I have no liking for novels or stories - none in the world; and so, whenever I read one - which is not oftener than once in two years, and even in these same cases I seldom read beyond the middle of the book - my distaste for the vehicle always taints my judgment of the literature itself, as a matter of course; and also of course makes my verdict valuless. Are you saying "You have written stories yourself." Quite true: but the fact that an Indian likes to scalp people is no evidence that he likes to be scalped.
Hotels are the only proper places for lecturers. When I am ill-natured I so enjoy the freedom of a hotel where I can ring up a domestic and give him a quarter and then break furniture over him.
I notice that you use plain, simple language, short words and brief sentences. That is the way to write English - it is the modern way and the best way. Stick to it; don't let fluff and flowers and verbosity creep in.
An Englishman is a person who does things because they have been done before. An American is a person who does things because they haven't been done before.

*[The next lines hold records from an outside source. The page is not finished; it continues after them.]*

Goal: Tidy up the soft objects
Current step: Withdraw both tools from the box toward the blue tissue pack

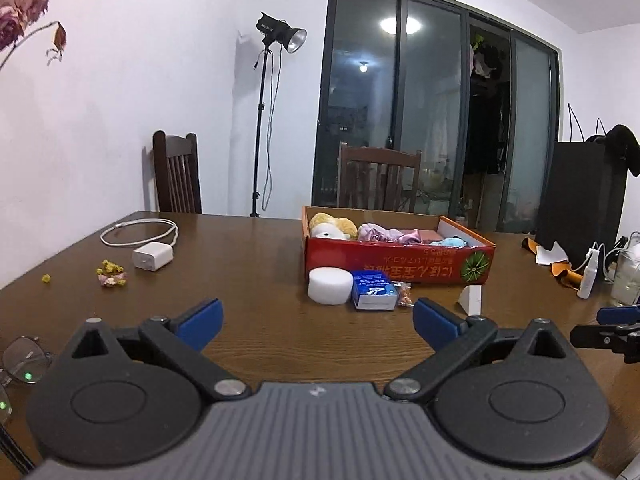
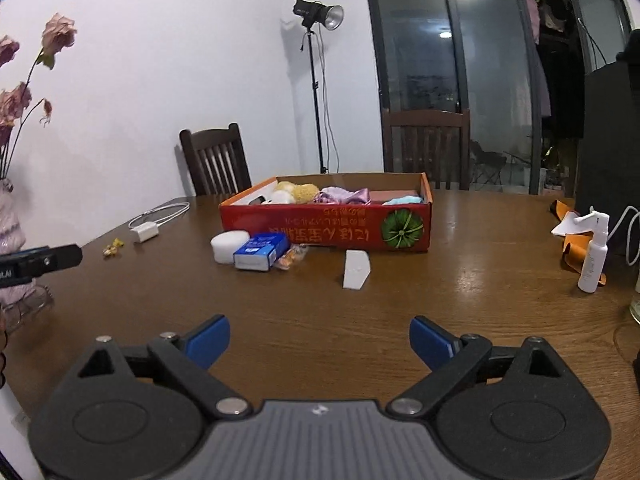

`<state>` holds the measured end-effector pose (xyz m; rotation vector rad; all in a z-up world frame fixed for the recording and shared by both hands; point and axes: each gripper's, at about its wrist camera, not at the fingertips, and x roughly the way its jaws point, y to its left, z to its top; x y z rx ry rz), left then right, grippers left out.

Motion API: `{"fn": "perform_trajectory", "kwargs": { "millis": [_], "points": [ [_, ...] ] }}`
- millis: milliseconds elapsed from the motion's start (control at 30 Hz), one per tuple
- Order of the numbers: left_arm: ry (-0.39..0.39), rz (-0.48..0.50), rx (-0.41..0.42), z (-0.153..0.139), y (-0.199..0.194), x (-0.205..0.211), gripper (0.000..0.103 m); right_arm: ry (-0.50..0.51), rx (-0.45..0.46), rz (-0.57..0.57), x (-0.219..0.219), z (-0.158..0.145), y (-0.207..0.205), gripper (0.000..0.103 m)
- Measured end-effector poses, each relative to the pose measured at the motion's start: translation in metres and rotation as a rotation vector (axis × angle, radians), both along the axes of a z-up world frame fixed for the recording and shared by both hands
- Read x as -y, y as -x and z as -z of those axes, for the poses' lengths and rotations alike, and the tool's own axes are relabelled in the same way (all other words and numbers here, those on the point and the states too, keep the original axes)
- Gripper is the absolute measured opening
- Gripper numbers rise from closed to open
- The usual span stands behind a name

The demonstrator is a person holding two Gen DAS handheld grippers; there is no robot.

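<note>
- left gripper [image 1: 316, 322] wide open, holding nothing
- glasses [image 1: 22, 358] at 8 o'clock, left view only
- red box [image 1: 394, 258] of soft stuff, 1 o'clock
- right gripper [image 2: 319, 342] spread wide, empty too
- spray bottle [image 2: 594, 254] at 3 o'clock, clearer in right view

On the table [image 1: 260, 264] a cardboard box [image 1: 396, 258] sits toward the far edge, with a plush toy [image 1: 332, 226] and bundled cloths [image 1: 384, 234] in it. Just before the box lie a sponge puck [image 1: 330, 286], a small carton [image 1: 374, 290] and a wedge [image 1: 472, 300]. A charger [image 1: 152, 256] lies well to the left, a spray bottle [image 1: 590, 274] to the right.
</note>
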<state>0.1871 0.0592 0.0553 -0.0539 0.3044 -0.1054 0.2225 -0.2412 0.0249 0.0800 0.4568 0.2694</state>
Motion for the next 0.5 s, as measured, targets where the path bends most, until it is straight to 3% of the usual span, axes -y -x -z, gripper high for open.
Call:
{"fn": "perform_trajectory", "kwargs": {
  "millis": [267, 500],
  "points": [
    [-0.013, -0.005, -0.058, 0.018, -0.042, 0.002, 0.103, 0.032, -0.049, -0.050, -0.032, 0.002, -0.049, 0.094],
    [-0.021, -0.057, -0.103, 0.023, -0.096, -0.009, 0.103, 0.055, -0.063, -0.127, -0.086, 0.003, -0.138, 0.090]
  ]
}}
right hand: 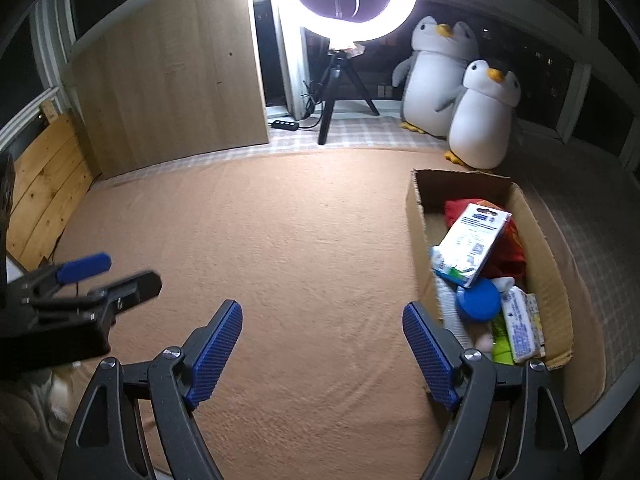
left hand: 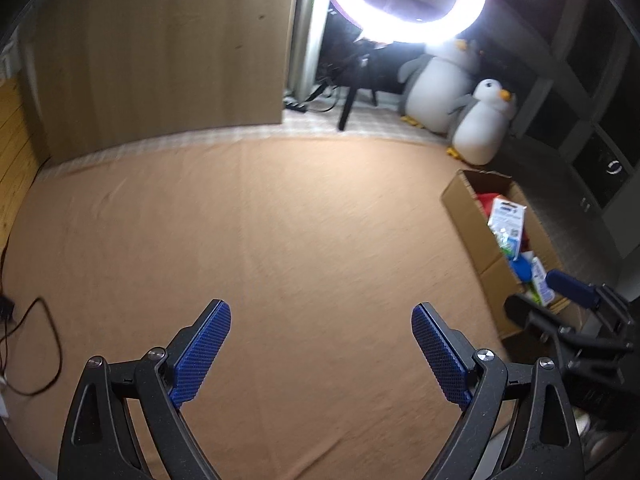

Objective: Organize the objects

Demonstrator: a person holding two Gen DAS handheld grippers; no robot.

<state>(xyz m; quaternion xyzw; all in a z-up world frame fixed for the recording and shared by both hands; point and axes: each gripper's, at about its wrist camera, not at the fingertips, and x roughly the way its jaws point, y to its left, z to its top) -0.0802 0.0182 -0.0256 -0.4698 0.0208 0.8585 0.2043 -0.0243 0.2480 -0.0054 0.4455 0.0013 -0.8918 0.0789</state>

How superbly brave is the Englishman in the presence of the awfulest forms of danger and death; and how abject in the presence of any and all forms of hereditary rank.
As I have said before, I never had any large respect for good spelling. That is my feeling yet. Before the spelling-book came with its arbitrary forms, men unconsciously revealed shades of their characters, and also added enlightening shades of expression to what they wrote by their spelling, and so it is possible that the spelling-book has been a doubtful benevolence to us.